» WORK REQUIRED
As you reproduce every line below, keep it exactly as written and leave out the images.

» PROVIDED DATA
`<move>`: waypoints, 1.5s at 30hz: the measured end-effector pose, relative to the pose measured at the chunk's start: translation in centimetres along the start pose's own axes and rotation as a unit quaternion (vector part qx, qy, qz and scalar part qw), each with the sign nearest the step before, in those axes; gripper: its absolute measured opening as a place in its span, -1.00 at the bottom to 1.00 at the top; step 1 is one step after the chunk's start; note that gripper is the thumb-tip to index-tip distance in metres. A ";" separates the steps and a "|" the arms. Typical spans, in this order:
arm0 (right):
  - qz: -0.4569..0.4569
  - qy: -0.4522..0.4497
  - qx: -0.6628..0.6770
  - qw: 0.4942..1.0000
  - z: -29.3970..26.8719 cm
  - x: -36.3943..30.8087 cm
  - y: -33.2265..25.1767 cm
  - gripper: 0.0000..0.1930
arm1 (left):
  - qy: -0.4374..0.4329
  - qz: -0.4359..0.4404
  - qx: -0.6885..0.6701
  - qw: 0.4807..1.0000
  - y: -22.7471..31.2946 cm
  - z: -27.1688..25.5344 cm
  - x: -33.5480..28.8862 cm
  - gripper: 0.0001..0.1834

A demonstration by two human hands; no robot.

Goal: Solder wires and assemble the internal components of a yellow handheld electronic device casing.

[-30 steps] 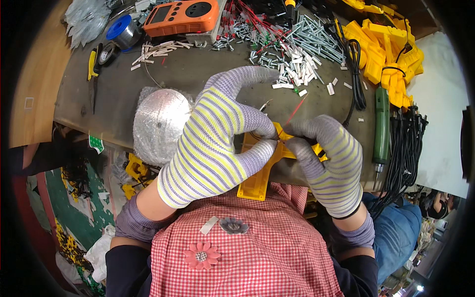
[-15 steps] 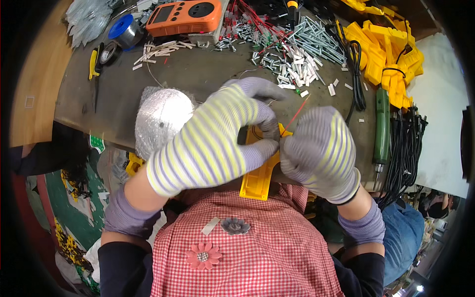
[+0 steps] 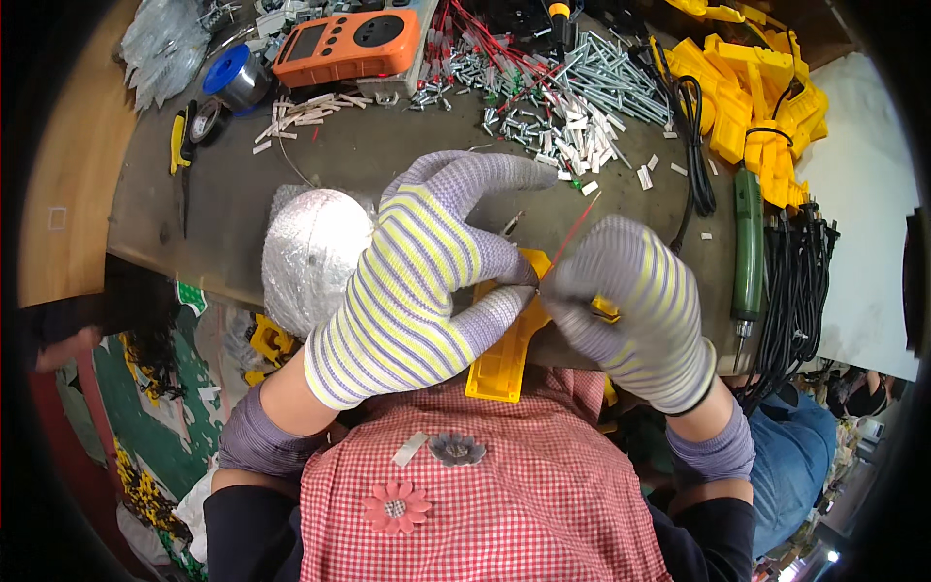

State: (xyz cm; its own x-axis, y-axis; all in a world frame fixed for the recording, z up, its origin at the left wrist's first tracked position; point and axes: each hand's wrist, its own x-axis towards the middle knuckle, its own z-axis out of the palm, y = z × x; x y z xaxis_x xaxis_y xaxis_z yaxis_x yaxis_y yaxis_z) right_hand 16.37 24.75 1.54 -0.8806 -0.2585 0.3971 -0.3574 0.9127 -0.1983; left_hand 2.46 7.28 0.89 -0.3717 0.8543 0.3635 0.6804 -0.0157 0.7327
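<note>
I hold the yellow plastic part (image 3: 506, 351) at the near edge of the bench (image 3: 388, 165), just above my checked apron (image 3: 485, 495). My left hand (image 3: 412, 281) is wrapped over its upper end, fingers closed on it, and my right hand (image 3: 635, 310) pinches a thin red wire (image 3: 572, 238) that runs up toward one o'clock from the spot where the two hands meet. Both gloves are thick, so I judge the wire could slip from my pinch or bend before it seats, and I cannot see the hole under my own fingers. The part overhangs the bench edge; if my left grip loosens it may drop into my lap. At ten o'clock the foil-wrapped lump (image 3: 310, 252) sits touching my left wrist and could be nudged off. Farther out at twelve, the loose screws (image 3: 582, 87) and white sleeves (image 3: 582, 155) could scatter if my elbow swings, and the green tool (image 3: 749, 242) at three lies near the edge.
</note>
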 end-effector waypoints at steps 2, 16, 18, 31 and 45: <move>0.300 0.030 0.365 0.881 -0.4 0.1 -0.7 -0.89 | 0.001 0.021 0.060 0.998 0.2 -0.3 0.1 -0.84; 0.141 0.032 0.051 0.988 -0.3 -2.0 -0.2 -0.77 | 0.035 0.116 0.173 0.977 0.8 0.1 -0.3 -0.78; 0.130 0.097 -0.051 0.985 0.4 -2.1 -0.5 -0.75 | 0.001 0.138 0.235 0.962 1.4 -0.3 -0.5 -0.79; 0.196 0.148 -0.070 0.967 1.6 -2.7 -0.6 -0.68 | -0.140 -0.282 -0.232 0.920 -0.4 1.7 5.1 -0.40; 0.189 0.134 -0.054 0.971 1.5 -3.0 -0.4 -0.72 | -0.117 -0.205 -0.204 0.950 -0.4 2.5 4.7 -0.43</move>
State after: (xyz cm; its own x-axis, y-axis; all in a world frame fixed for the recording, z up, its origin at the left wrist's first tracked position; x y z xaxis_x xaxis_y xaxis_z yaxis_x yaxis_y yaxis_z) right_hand 18.63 24.70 -0.95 -0.8248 0.1804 0.5359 0.0233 0.9578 -0.2865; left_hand 2.04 12.61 0.85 -0.3694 0.9235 -0.1037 0.1890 0.1839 0.9646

» SOLVED EXERCISE
`<move>`: waypoints, 1.5s at 30hz: the measured end-effector pose, relative to the pose measured at the chunk's start: translation in centimetres along the start pose's own axes and rotation as a unit quaternion (vector part qx, qy, qz and scalar part qw), each with the sign nearest the step before, in those axes; gripper: its absolute measured opening as a place in its span, -1.00 at the bottom to 1.00 at the top; step 1 is one step after the chunk's start; note that gripper is the thumb-tip to index-tip distance in metres. A ";" separates the steps and a "|" the arms. Typical spans, in this order:
arm0 (right):
  - qz: -0.4569..0.4569
  - qy: -0.4522..0.4497
  - qx: -0.6628..0.6770
  - qw: 0.4942..1.0000
  - z: -29.3970..26.8719 cm
  - x: -36.3943..30.8087 cm
  - y: -33.2265..25.1767 cm
  - gripper: 0.0000..0.1930
arm1 (left):
  - qy: -0.4374..0.4329
  - qz: -0.4359..0.4404
  - qx: -0.6885..0.6701
  - qw: 0.4807..1.0000
  - y: -22.7471..31.2946 cm
  - z: -27.1688..25.5344 cm
  - x: -33.5480..28.8862 cm
  - gripper: 0.0001..0.1834

A demonstration by two human hands; no robot.

Goal: Solder wires and assemble the internal components of a yellow handheld electronic device casing.

[-30 steps] 
[-15 steps] 
[+0 steps] 

State: (xyz cm; its own x-axis, y-axis; all in a world frame fixed for the recording, z up, its origin at the left wrist's first tracked position; point and axes: each hand's wrist, its own x-axis towards the middle knuckle, its own z-axis out of the palm, y = z × x; x y z xaxis_x xaxis_y xaxis_z yaxis_x yaxis_y yaxis_z) right_hand 16.37 24.75 1.54 -0.8806 -0.2585 0.3971 -0.3574 0.9127 -0.1983; left_hand 2.46 7.28 0.89 -0.3717 0.8543 0.3635 0.6804 -0.0157 0.7327
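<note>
I hold the yellow plastic part (image 3: 506, 351) at the near edge of the bench (image 3: 388, 165), just above my checked apron (image 3: 485, 495). My left hand (image 3: 412, 281) is wrapped over its upper end, fingers closed on it, and my right hand (image 3: 635, 310) pinches a thin red wire (image 3: 572, 238) that runs up toward one o'clock from the spot where the two hands meet. Both gloves are thick, so I judge the wire could slip from my pinch or bend before it seats, and I cannot see the hole under my own fingers. The part overhangs the bench edge; if my left grip loosens it may drop into my lap. At ten o'clock the foil-wrapped lump (image 3: 310, 252) sits touching my left wrist and could be nudged off. Farther out at twelve, the loose screws (image 3: 582, 87) and white sleeves (image 3: 582, 155) could scatter if my elbow swings, and the green tool (image 3: 749, 242) at three lies near the edge.
</note>
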 end-effector waypoints at steps 2, 16, 18, 31 and 45: <move>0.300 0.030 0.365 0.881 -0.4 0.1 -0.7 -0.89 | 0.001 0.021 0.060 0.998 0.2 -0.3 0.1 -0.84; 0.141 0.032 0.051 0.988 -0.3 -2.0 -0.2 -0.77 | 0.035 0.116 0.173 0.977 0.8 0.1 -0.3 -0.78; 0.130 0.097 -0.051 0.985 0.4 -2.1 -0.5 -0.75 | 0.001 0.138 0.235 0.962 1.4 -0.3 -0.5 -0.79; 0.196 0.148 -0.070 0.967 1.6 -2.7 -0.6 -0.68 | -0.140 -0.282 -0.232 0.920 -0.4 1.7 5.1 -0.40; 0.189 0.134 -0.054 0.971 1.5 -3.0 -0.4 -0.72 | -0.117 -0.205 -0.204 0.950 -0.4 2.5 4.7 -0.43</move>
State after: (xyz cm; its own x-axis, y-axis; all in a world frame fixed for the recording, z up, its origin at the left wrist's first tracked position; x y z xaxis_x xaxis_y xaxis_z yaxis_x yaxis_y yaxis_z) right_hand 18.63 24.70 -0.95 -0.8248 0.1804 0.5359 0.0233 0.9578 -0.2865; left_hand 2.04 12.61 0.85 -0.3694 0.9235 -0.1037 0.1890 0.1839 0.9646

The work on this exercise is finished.